■ WHAT YOU ARE ASKED TO DO
Beginning with the line that holds "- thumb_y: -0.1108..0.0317" in the data below, give again every line through the one that holds "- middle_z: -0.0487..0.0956", exactly as written.

■ RECORDED DATA
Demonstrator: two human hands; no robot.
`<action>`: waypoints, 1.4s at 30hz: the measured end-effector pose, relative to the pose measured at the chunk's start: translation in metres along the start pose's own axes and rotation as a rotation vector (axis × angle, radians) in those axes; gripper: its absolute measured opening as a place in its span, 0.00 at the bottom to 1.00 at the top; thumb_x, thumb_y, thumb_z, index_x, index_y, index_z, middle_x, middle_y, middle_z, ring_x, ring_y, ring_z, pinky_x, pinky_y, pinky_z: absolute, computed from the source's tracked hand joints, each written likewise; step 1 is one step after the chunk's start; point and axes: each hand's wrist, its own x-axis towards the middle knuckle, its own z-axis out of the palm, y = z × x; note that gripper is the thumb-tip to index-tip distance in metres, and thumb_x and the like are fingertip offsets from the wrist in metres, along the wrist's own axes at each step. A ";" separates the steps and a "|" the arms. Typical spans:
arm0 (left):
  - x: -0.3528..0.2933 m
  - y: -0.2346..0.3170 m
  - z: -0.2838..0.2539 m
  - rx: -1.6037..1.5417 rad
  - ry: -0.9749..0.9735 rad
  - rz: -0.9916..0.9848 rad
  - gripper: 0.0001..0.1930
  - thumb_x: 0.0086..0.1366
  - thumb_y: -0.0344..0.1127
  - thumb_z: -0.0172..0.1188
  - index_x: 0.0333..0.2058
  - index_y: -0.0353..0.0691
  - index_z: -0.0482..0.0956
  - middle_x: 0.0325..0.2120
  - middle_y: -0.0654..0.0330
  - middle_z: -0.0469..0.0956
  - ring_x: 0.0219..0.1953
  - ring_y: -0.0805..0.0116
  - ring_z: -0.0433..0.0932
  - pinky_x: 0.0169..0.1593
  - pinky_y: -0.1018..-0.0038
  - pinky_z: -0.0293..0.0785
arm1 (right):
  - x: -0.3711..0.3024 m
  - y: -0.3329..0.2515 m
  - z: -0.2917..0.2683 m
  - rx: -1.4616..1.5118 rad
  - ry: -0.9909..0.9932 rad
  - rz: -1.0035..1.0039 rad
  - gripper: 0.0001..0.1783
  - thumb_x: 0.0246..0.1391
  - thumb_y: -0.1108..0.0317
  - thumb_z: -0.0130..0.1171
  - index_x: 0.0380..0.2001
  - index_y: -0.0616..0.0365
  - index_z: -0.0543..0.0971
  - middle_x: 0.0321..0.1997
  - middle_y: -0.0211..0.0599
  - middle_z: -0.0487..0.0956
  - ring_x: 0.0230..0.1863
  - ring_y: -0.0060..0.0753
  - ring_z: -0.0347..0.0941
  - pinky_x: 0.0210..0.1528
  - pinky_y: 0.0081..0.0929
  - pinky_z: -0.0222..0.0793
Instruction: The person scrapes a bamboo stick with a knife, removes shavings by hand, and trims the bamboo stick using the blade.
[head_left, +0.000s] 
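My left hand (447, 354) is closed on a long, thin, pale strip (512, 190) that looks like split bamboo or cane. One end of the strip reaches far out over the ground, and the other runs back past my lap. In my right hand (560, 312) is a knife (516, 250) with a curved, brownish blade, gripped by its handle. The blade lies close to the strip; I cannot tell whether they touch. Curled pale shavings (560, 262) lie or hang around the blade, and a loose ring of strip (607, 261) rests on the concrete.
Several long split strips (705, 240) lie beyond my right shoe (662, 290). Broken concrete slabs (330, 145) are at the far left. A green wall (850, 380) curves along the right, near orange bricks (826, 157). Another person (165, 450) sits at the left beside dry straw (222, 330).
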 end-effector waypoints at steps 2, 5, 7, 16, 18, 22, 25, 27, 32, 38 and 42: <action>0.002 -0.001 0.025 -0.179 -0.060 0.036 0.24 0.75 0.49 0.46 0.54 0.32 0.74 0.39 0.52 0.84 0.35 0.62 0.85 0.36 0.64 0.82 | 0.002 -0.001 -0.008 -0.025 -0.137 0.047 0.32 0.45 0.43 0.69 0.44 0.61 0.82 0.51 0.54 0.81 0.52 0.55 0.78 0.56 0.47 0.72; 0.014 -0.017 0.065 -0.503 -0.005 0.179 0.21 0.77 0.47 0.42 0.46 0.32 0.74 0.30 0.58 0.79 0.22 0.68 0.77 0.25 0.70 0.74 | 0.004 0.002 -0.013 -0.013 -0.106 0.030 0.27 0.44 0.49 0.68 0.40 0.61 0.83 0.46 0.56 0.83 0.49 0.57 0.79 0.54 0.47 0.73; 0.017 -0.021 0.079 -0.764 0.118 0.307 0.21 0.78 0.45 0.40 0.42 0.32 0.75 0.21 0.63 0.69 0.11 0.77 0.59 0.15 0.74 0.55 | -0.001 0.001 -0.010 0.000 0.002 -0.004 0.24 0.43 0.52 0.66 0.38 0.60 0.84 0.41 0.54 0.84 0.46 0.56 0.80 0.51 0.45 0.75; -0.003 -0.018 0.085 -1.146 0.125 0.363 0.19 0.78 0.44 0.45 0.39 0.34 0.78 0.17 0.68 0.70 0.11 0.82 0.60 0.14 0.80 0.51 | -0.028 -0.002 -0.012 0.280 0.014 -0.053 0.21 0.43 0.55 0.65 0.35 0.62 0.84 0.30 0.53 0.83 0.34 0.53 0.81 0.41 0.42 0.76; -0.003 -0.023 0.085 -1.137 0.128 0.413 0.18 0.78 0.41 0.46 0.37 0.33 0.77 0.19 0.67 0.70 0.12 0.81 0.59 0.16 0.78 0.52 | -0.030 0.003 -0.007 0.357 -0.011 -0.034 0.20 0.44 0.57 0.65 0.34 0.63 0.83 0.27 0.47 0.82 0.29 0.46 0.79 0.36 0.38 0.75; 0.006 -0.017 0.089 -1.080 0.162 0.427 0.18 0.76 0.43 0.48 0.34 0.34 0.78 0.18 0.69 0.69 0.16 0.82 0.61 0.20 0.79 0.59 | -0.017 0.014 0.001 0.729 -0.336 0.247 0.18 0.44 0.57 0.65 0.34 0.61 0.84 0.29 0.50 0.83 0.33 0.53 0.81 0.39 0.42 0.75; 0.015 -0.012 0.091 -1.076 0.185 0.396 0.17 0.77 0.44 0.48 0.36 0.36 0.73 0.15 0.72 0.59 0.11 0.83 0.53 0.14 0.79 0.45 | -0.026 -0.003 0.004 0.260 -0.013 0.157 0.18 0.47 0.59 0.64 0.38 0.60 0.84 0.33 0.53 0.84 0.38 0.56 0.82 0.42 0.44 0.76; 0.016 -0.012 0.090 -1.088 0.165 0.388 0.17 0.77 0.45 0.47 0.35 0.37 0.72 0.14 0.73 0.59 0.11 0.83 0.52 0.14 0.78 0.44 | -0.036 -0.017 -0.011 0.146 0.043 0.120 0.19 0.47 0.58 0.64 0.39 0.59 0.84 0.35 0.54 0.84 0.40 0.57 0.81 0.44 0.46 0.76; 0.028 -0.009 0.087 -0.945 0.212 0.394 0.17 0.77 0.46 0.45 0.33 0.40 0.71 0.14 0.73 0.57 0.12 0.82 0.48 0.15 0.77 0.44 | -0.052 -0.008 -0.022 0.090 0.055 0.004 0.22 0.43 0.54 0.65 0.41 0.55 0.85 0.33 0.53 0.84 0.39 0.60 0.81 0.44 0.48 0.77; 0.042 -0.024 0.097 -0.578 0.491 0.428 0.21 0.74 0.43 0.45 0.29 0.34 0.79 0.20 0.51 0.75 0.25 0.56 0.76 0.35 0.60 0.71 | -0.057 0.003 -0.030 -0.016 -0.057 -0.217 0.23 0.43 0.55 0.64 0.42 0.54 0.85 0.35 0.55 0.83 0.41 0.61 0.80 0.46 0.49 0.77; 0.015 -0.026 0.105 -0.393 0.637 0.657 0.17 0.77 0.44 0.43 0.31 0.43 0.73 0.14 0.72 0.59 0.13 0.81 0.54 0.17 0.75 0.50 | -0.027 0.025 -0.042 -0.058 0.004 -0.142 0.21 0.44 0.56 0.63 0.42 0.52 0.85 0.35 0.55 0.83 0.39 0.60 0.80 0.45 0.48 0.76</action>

■ OUTPUT FOR THIS TASK
  - thumb_y: -0.1108..0.0317
  - thumb_z: -0.0130..0.1171
  - index_x: 0.0380..0.2001
  - index_y: -0.0616..0.0365
  - index_z: -0.0543..0.0971
  - middle_x: 0.0321..0.1997
  - middle_y: -0.0211..0.0599
  - middle_z: -0.0487..0.0956

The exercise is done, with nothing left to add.